As she understood it, she said, the project team later determined that an underground stormwater vault was necessary so the large trucks that would use the site would have a turning radius of sufficient size.
(Merrill also noted modifications county staff had signed off on during the site and development process, which would have allowed an underground stormwater vault as well as a stormwater pond on the transfer station property.)
Later, Merrill contacted her for the determination about the proposed change involving the contiguous property, Thompson said.
Her interpretation of the UDC, she told the BZA members, did not allow her to give TST Ventures permission to make that adjustment.
“I would point out that the Special Exception does allow for [Gabbert] to proceed with his project as outlined,” Thompson pointed out. If the BZA members upheld her interpretation of the UDC, she said, even if Gabbert chose to request that the County Commission modify his Special Exception, construction of the other facets of the project could proceed.
An alternative view
During his turn at the podium, Merrill showed the board members sections of the UDC that he argued gave Thompson the authority to approve the changes involving the stormwater facilities.
Then, using more slides to illustrate those proposed modifications, Merrill stressed the use of the contiguous property. If the new stormwater facility had been proposed to be a distance from the Palmer Transfer Station property, he added, “We’d have to go back to the [commission].”
He also emphasized that the strip parcel already had been approved as the floodplain mitigation area for the project. The county and the Southwest Florida Water Management District (SWFWMD) both had issued permits for that use, Merrill noted.
Gabbert explained to the BZA that he purchased the strip parcel about a year after he bought the waste transfer station site.

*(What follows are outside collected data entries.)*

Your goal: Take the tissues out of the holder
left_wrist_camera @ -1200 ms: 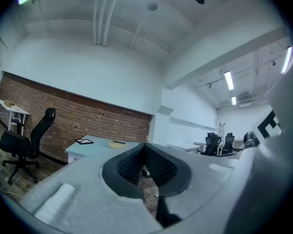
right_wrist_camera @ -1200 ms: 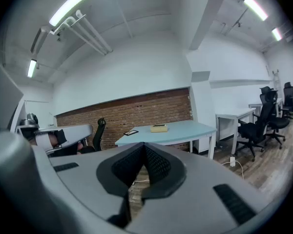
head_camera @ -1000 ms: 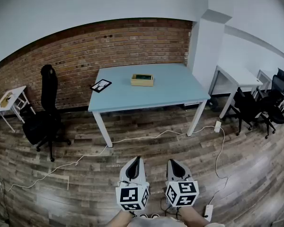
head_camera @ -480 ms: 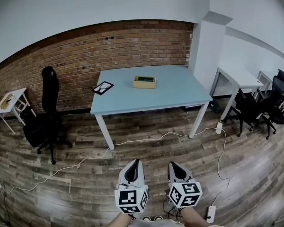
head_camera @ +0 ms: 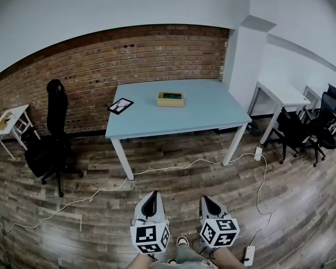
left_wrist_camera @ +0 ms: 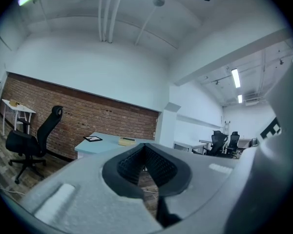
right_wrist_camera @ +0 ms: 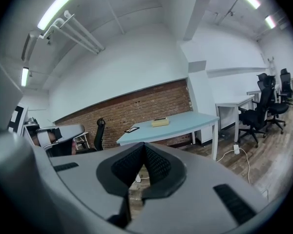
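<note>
Tan tissue holder (head_camera: 171, 99) on blue table (head_camera: 207, 110) | L gripper (head_camera: 153, 195), R gripper (head_camera: 205, 199) closed, empty

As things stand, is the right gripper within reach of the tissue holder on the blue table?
Probably not. The right gripper, shut and empty, sits close to the person, with open wood floor between it and the blue table bearing the tissue holder. No furniture stands between.
</note>
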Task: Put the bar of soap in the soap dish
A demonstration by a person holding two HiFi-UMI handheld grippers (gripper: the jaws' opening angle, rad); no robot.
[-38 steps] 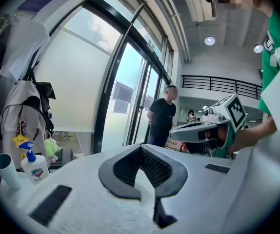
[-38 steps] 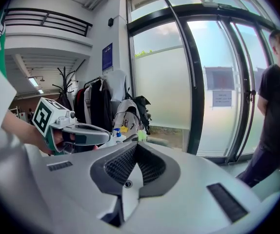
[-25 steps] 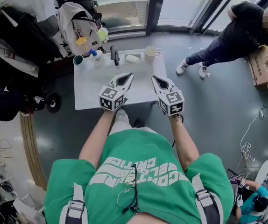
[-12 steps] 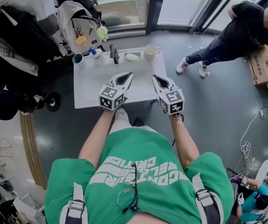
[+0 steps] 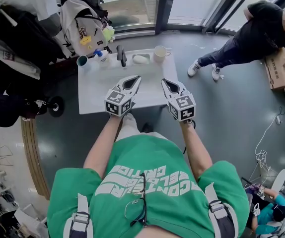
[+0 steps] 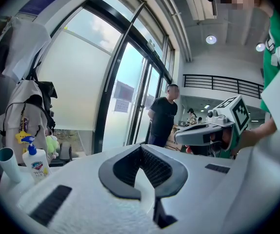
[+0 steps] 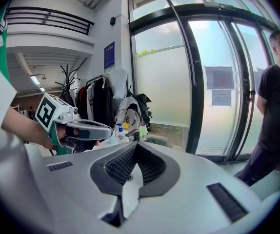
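Premises assessed as the entrance hall of an office or institutional building, put to temporary use for recording. Evidence: full-height glass doors in dark metal frames, one bearing a posted notice; a smooth grey floor; an upper gallery with a black railing; recessed ceiling lights. Signs of provisional occupation: a coat stand hung with garments, a backpack, a small white table standing before the doors, a cardboard box and loose cables on the floor. A bystander stands near the doors.
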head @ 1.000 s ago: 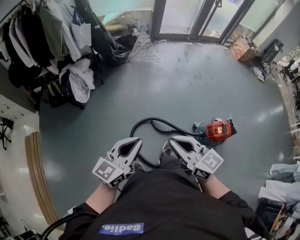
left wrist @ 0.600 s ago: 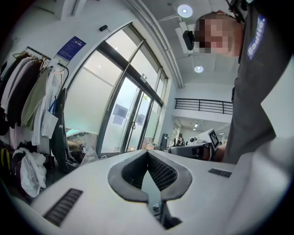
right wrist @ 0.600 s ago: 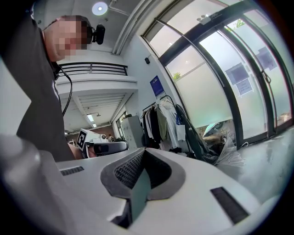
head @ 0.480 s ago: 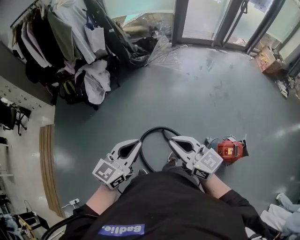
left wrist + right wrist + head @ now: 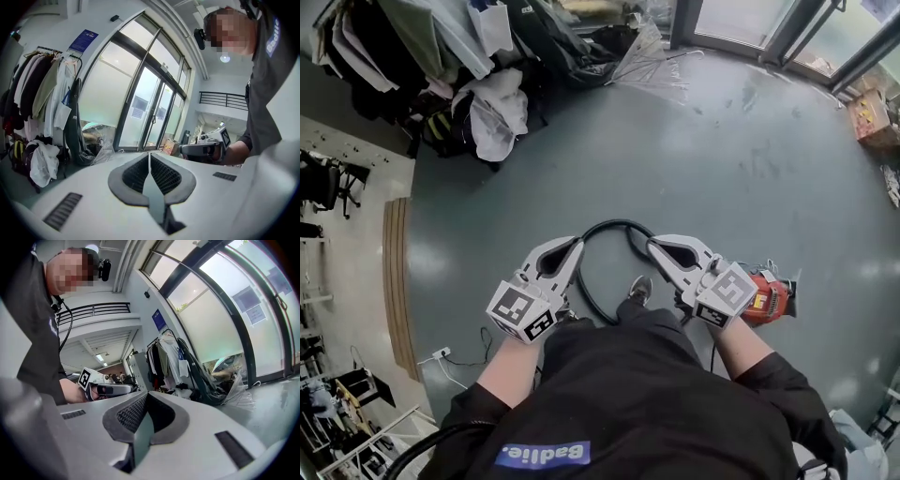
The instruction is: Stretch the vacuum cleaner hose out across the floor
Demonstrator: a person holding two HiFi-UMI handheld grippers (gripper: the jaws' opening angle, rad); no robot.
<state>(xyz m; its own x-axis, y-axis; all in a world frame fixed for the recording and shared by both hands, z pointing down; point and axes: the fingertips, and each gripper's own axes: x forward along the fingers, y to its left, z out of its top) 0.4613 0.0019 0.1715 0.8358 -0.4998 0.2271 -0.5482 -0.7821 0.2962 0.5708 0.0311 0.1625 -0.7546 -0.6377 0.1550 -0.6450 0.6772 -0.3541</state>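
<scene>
Left tongs [image 5: 575, 244] and right tongs [image 5: 652, 242]: both closed, empty, held above the floor [image 5: 722, 169]. Vacuum cleaner [image 5: 769, 298] sits right of centre. Hose [image 5: 605, 225] loops mid-frame, just past the tips. Suggest: open one pair, drop low, clamp the loop's top, and pull away from the vacuum cleaner toward the upper frame.

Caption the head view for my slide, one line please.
Left hand-held gripper and right hand-held gripper, both shut and empty, over the looped black vacuum hose; red vacuum cleaner beside.
</scene>
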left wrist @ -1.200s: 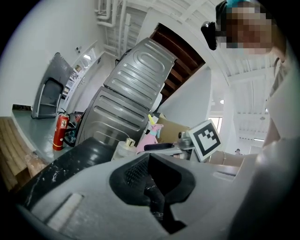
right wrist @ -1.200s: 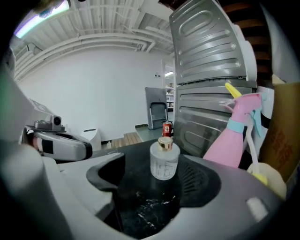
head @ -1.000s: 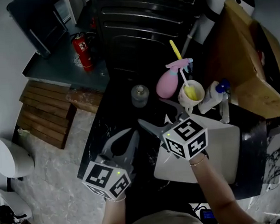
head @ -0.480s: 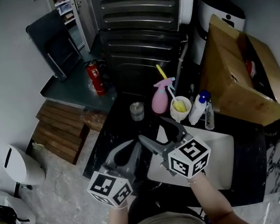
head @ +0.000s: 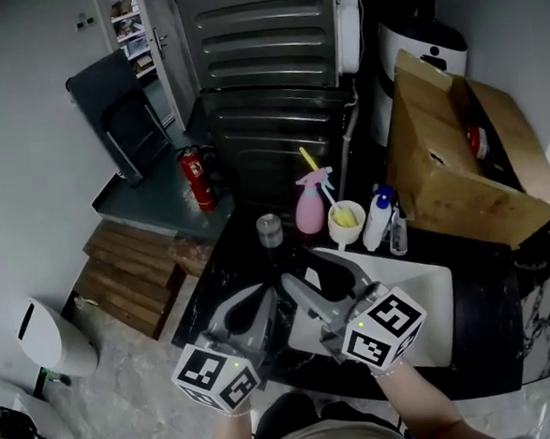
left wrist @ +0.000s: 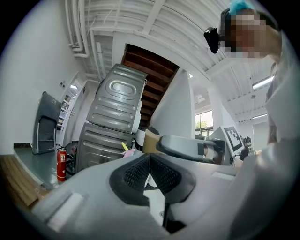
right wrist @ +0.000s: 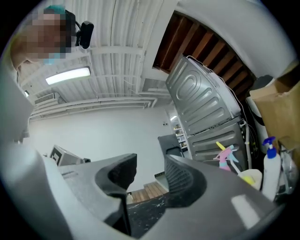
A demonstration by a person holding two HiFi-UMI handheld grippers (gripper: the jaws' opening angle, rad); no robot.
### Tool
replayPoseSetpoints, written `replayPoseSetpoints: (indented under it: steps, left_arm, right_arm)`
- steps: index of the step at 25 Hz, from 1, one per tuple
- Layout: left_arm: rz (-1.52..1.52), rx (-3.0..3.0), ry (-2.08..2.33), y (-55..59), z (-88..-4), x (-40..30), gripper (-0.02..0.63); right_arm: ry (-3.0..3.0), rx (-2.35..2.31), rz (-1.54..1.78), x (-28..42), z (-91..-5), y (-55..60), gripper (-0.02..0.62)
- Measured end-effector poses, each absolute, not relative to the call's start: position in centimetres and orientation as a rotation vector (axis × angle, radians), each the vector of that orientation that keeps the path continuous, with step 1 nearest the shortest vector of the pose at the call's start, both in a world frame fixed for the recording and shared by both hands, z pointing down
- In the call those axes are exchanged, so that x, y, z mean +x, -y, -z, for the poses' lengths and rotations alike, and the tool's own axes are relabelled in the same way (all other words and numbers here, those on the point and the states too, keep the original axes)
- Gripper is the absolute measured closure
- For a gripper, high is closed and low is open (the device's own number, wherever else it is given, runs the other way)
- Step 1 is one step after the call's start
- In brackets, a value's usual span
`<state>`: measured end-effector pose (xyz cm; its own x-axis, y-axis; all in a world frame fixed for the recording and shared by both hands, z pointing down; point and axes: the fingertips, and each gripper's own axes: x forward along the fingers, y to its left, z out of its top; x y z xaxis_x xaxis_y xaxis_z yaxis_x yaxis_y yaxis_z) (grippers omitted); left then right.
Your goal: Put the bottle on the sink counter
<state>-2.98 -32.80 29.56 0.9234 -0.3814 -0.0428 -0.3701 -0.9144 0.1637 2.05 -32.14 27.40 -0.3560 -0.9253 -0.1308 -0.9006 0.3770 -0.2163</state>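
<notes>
Right tool half spread, jaws just been closing, nothing between. Left tool pressed together, empty. Both over near edge of black worktop, well apart from pink spray bottle. Bottle upright at worktop's back, long axis vertical, spray head up, just beside cup. Base hidden behind jaw in right tool view. White sink at right. Fire extinguisher on floor at left.

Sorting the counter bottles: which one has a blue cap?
The white bottle, just right of the white cup; the spray bottle left of the cup is pink.
</notes>
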Motion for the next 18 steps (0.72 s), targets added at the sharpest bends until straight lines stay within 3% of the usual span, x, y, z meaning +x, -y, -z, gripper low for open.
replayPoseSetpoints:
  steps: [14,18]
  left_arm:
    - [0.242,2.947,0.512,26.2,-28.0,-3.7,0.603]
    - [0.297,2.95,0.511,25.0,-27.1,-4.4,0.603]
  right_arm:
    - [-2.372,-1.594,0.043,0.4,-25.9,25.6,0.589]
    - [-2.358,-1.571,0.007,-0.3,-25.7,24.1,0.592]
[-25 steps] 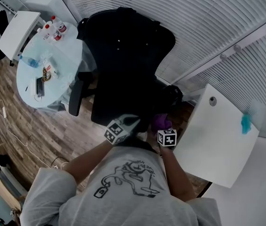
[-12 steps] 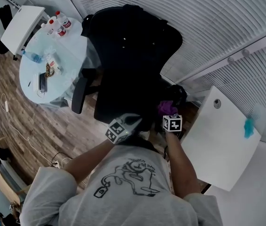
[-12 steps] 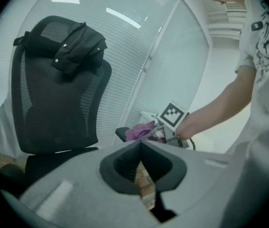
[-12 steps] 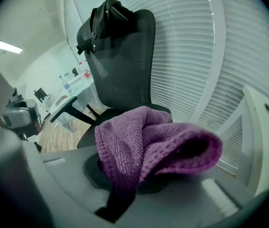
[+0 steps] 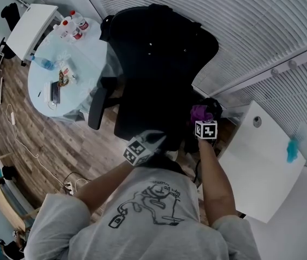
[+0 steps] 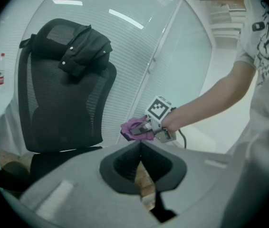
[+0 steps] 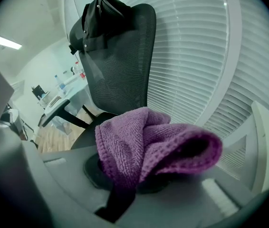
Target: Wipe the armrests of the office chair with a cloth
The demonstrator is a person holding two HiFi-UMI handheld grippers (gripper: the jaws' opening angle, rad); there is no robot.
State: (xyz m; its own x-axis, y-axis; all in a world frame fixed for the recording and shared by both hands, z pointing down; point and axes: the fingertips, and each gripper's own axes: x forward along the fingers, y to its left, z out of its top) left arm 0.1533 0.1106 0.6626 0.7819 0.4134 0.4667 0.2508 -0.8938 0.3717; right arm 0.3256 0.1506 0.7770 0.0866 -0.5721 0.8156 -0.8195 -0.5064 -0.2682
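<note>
A black mesh office chair (image 5: 153, 75) with a dark jacket over its backrest (image 6: 84, 49) stands in front of me. Its left armrest (image 5: 96, 110) is bare. My right gripper (image 5: 202, 121) is shut on a crumpled purple cloth (image 5: 199, 112) and holds it at the chair's right armrest (image 5: 213, 106); whether the cloth touches the armrest I cannot tell. In the right gripper view the cloth (image 7: 148, 146) hides the jaws. My left gripper (image 5: 152, 141) hangs near the seat's front edge, shut and holding nothing (image 6: 140, 146).
A round glass table (image 5: 45, 72) with bottles (image 5: 72, 26) and a phone (image 5: 54, 92) stands left of the chair. A white desk (image 5: 262, 167) is close on the right. Window blinds (image 5: 262, 26) run behind the chair. Cables lie on the wooden floor (image 5: 29, 145).
My right gripper has carried the purple cloth away from my body and to the right, up to the chair's right armrest. The left gripper has stayed about where it was.
</note>
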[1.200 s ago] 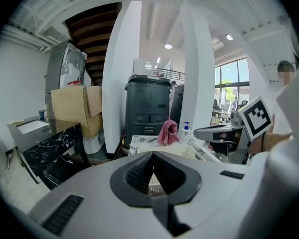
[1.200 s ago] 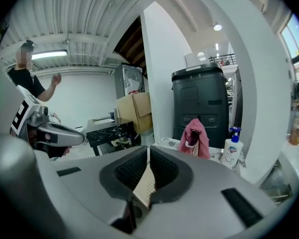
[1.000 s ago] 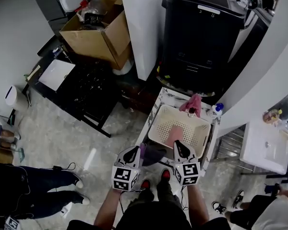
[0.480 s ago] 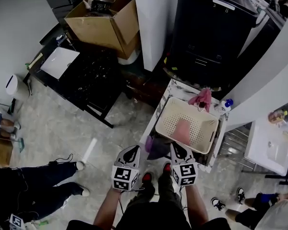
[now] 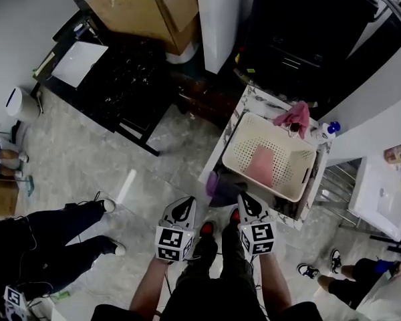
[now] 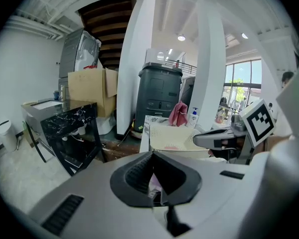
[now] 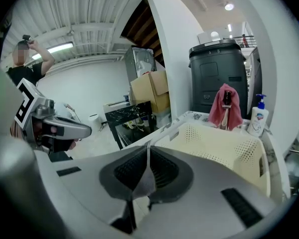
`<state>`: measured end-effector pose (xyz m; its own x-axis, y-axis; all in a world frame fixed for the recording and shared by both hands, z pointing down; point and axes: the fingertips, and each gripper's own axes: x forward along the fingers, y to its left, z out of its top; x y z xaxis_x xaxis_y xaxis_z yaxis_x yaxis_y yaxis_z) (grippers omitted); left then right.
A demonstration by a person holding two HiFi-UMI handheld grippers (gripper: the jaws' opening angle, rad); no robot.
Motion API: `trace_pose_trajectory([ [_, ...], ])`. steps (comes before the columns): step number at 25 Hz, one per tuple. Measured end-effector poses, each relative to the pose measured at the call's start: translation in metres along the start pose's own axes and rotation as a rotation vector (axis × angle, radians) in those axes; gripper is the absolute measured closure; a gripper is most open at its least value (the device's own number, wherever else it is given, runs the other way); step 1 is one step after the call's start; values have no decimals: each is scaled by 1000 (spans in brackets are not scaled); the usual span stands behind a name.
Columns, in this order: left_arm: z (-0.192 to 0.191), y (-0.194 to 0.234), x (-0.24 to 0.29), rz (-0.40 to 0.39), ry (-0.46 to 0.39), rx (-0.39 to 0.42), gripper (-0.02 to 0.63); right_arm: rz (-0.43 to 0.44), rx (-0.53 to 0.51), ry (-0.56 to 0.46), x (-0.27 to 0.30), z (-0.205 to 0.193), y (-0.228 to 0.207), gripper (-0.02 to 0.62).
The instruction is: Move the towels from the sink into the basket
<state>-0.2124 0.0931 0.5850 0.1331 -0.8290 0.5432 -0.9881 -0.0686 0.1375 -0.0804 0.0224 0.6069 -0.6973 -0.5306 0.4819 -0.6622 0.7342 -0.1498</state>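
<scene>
I'm clamping my left gripper (image 5: 182,210) and right gripper (image 5: 246,204) on one purple towel (image 5: 217,187), holding it spread just near-left of the basket (image 5: 237,150), probably to clear its rim beside the pink towel (image 5: 260,164) inside.

Holding left gripper (image 5: 185,206) and right gripper (image 5: 246,200) side by side, close in, forearms (image 5: 146,294) stretched ahead. Pointing both away and somewhat downward. Pinching one purple towel (image 5: 218,191) in both sets of shut jaws.
</scene>
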Motion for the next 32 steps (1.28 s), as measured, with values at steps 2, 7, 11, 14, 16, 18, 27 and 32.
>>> trace_pose_trajectory([
  [2, -8, 0, 0, 1, 11, -6, 598, 4, 2, 11, 1, -8, 1, 552],
  [7, -22, -3, -1, -3, 32, -14, 598, -1, -1, 38, 5, -22, 2, 552],
  [11, -25, -5, -2, -6, 38, -13, 598, 20, -19, 78, 13, -35, 6, 497],
  [14, -27, -5, -3, -4, 44, -14, 598, 40, -21, 116, 20, -45, 10, 406],
  [16, -28, -4, -4, 0, 46, -16, 598, 40, -26, 135, 24, -53, 11, 390],
  [18, -29, -2, -5, 5, 49, -19, 598, 37, -29, 151, 27, -59, 11, 387],
  [27, -42, 2, -8, 15, 70, -26, 598, -36, -105, 168, 32, -69, 8, 410],
  [32, -40, 2, -8, 12, 65, -25, 598, -59, -109, 171, 32, -69, 5, 460],
])
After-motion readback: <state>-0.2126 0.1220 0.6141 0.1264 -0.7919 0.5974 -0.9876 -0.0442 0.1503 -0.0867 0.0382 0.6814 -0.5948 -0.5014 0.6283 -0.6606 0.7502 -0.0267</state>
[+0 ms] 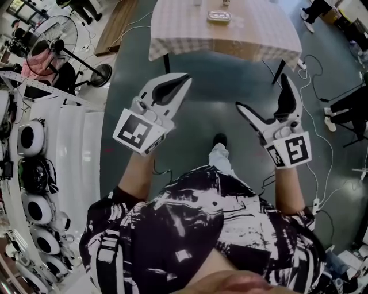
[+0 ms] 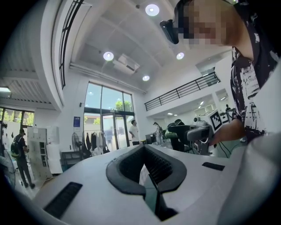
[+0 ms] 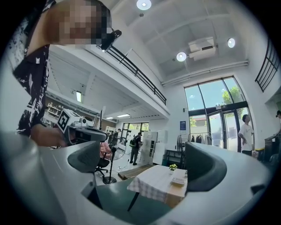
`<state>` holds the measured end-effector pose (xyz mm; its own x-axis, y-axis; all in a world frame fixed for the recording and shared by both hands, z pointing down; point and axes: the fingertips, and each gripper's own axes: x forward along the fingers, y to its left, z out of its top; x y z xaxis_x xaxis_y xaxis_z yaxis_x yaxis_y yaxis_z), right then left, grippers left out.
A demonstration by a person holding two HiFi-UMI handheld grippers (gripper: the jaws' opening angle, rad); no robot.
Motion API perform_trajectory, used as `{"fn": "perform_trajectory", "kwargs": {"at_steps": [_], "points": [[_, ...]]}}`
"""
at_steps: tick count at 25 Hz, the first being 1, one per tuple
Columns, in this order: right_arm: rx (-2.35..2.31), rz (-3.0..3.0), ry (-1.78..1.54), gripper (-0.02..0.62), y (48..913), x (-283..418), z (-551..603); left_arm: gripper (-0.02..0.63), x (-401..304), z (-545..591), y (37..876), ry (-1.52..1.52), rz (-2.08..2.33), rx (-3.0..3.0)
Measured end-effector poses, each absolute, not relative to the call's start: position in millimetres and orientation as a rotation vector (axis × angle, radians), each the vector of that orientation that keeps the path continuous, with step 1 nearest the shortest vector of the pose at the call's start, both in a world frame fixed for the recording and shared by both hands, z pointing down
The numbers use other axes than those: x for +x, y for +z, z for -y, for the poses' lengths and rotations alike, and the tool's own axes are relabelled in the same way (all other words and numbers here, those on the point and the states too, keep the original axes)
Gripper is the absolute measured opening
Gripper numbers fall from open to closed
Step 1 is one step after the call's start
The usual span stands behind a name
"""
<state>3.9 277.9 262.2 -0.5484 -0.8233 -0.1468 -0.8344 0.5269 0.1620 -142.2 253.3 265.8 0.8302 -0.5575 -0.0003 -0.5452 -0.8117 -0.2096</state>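
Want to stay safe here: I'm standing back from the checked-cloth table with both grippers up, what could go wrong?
Loose cables trail across the floor by the table and its right legs; feet could snag on them.
The tablecloth hangs over the near edge; the open right gripper might catch it and drag the small dish.
The left gripper is shut and empty, so it likely cannot grasp until opened.
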Motion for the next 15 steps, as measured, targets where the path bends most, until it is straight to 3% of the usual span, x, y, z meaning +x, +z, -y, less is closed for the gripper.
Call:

Then he consulted with county Zoning Division staff to make sure he could use that land for stormwater purposes as well as floodplain mitigation, he said. Staff gave him verbal approval for those plans, Gabbert added.
His goal, he emphasized, was to “produce a stormwater treatment and attenuation area that was twice as large as what was required [for the transfer station], if we did it on the strip parcel.”
In response to questions from BZA Vice Chair Malatesta, Merrill explained, “Oftentimes, on binding development concept plans, you show the major things that you need to show … But minor utilities are often not shown,” because a lot of the information necessary to their final placement has not become available at that point.
For example, Merrill said, the locations of water and sewer lines are not required on binding development concept plans. “That’s why it’s a development concept plan.”
In his opinion, Merrill added — referring again to the UDC — the use of the strip parcel should not even be considered a minor modification. “I personally think … it’s a permitted use … as an amendment to the site and development plan.”
Yet, Thompson continued to call the changes involving the strip parcel “a substantial modification,” Merrill said.
During his presentation, Merrill also explained that, if the board ruled against Gabbert, an appeal could be filed with the 12th Judicial Circuit Court of Appeals. The issue would not go back to the County Commission, Merrill added.